### WORK REQUEST
In the records that follow, the lines from the one containing "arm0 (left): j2" to the one containing "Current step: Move", inclusive, are to be given again exactly.

### DATASET CONTENT
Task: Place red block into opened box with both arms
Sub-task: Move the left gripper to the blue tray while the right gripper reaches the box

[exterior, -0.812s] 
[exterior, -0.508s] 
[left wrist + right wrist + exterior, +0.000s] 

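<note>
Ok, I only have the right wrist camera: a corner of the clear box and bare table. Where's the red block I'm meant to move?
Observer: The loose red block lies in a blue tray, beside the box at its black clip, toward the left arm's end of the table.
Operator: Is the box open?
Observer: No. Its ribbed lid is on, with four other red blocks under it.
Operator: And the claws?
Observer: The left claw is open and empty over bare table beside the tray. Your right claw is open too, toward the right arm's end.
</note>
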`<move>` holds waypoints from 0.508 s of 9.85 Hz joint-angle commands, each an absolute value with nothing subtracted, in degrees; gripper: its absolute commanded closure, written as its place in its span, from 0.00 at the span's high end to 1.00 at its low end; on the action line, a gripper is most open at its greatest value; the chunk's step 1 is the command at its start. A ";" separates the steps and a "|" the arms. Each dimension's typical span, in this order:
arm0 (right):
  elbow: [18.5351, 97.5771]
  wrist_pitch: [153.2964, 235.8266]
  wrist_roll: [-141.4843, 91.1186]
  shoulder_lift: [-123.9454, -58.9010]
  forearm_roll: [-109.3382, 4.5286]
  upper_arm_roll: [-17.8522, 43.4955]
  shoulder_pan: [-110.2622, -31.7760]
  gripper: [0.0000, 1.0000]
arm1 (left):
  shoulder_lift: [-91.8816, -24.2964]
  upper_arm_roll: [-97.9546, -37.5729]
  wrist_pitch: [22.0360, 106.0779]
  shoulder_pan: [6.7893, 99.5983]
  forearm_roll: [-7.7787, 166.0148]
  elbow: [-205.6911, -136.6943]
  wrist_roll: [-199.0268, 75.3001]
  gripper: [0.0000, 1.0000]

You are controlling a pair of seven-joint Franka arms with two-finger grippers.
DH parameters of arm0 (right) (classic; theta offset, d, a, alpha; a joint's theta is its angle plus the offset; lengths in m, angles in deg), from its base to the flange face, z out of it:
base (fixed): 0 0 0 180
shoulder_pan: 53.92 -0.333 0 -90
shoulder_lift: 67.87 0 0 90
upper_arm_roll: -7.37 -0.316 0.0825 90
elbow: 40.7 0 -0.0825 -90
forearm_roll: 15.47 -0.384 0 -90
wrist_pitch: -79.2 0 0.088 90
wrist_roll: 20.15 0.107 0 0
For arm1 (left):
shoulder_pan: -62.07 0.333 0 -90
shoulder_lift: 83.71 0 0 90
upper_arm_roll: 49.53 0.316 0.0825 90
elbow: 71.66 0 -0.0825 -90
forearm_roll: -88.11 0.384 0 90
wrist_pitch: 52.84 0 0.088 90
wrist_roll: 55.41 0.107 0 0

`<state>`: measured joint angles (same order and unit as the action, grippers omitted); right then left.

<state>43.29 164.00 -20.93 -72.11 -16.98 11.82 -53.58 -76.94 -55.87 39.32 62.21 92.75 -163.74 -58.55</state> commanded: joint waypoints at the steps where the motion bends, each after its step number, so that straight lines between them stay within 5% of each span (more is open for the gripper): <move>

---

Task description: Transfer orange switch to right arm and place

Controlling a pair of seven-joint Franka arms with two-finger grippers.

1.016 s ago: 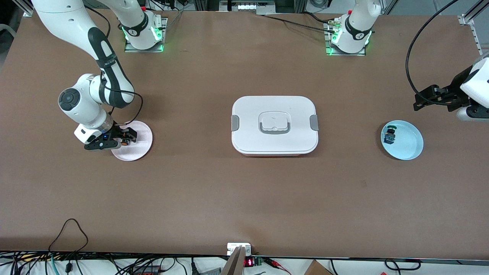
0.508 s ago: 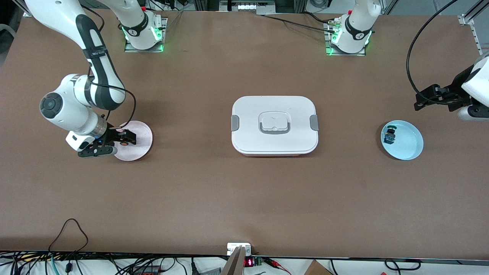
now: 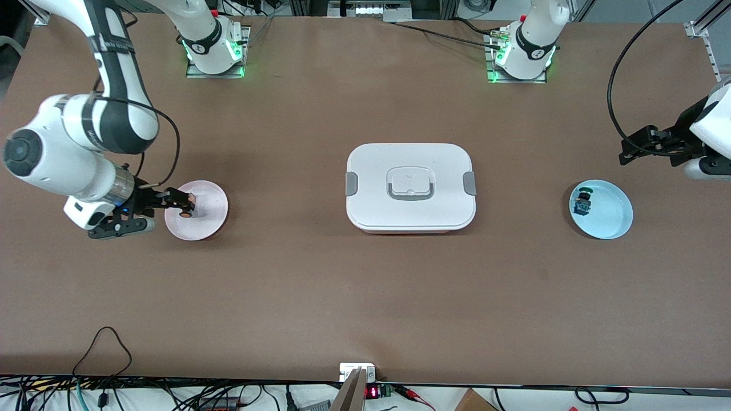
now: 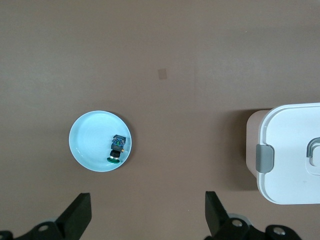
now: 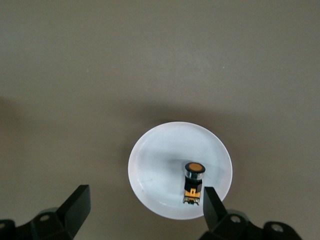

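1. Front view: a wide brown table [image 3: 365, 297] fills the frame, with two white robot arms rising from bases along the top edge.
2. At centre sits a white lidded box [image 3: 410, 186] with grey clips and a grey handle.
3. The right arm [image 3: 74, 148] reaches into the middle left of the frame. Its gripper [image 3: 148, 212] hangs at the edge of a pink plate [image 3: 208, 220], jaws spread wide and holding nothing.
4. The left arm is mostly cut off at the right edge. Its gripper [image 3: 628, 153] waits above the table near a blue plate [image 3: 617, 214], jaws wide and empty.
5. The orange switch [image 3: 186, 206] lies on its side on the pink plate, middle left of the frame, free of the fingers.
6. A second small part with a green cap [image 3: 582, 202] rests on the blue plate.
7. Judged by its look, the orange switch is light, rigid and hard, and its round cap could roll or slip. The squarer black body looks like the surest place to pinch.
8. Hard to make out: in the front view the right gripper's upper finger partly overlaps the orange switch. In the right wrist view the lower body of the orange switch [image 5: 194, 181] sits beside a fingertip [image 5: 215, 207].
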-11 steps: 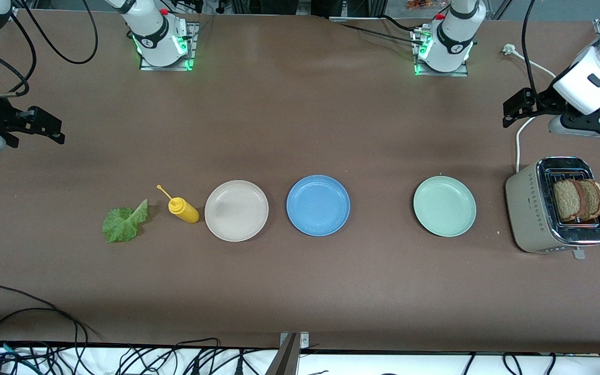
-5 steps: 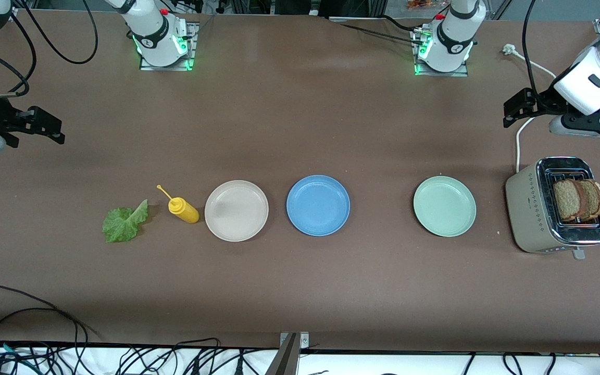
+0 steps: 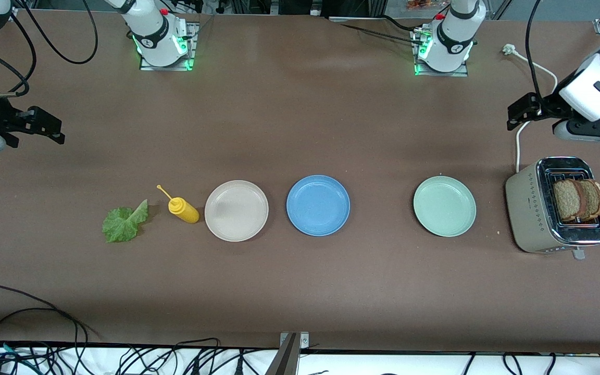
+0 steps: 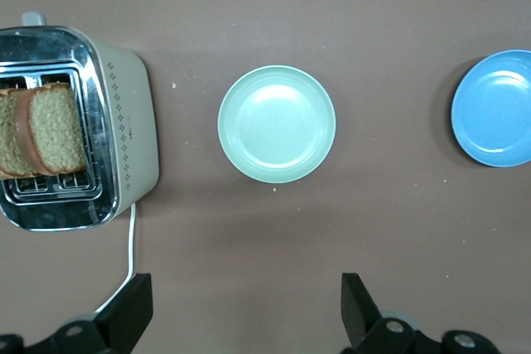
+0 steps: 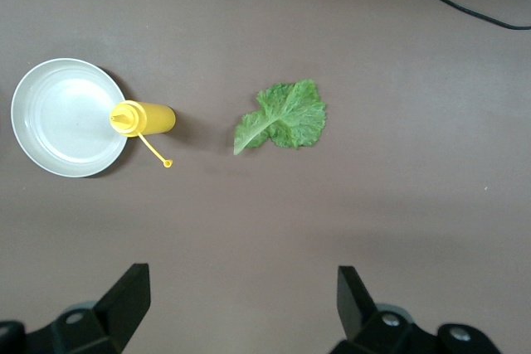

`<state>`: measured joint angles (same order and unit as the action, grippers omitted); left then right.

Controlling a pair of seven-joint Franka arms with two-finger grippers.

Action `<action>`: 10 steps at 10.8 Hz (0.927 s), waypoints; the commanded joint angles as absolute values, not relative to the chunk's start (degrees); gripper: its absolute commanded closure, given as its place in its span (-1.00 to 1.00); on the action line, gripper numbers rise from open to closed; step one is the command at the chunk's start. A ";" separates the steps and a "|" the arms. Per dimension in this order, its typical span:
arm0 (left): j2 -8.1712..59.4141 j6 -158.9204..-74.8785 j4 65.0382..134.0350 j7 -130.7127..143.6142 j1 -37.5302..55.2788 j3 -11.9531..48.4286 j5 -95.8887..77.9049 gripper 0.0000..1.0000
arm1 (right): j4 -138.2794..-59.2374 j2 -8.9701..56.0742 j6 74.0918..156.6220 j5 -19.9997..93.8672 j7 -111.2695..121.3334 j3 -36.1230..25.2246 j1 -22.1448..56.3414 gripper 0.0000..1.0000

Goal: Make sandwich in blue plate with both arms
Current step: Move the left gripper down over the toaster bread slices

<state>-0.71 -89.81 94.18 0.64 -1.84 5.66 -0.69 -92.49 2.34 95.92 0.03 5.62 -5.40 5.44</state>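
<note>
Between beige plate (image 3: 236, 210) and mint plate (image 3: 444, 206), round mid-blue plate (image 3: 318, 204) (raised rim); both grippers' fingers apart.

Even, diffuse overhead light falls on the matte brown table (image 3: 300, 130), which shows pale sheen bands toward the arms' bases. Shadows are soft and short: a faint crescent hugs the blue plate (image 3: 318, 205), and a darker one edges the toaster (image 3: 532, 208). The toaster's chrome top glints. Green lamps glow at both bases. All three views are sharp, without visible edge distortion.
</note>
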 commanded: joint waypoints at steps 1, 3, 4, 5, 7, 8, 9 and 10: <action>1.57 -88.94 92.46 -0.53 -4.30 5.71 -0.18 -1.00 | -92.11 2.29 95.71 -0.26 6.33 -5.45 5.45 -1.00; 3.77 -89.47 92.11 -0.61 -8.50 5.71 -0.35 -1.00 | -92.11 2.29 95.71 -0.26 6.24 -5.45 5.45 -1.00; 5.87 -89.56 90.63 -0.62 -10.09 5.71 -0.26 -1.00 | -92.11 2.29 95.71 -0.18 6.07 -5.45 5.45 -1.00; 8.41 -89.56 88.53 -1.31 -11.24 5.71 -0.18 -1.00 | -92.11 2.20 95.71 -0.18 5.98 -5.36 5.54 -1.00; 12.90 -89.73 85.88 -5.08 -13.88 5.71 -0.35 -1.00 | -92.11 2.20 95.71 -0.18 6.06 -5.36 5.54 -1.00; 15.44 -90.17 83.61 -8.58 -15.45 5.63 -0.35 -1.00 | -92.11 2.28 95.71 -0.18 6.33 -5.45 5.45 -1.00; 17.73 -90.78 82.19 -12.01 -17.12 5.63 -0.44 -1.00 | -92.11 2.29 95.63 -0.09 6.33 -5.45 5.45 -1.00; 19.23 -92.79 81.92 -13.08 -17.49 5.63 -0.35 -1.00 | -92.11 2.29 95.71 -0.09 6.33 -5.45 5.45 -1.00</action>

### EXERCISE OUTPUT
arm0 (left): j2 -8.1712..59.4141 j6 -158.9204..-74.8785 j4 65.0382..134.0350 j7 -130.7127..143.6142 j1 -37.5302..55.2788 j3 -11.9531..48.4286 j5 -95.8887..77.9049 gripper 0.0000..1.0000
arm1 (right): j4 -138.2794..-59.2374 j2 -8.9701..56.0742 j6 74.0918..156.6220 j5 -19.9997..93.8672 j7 -111.2695..121.3334 j3 -36.1230..25.2246 j1 -22.1448..56.3414 gripper 0.0000..1.0000

Goal: Make sandwich in blue plate with both arms
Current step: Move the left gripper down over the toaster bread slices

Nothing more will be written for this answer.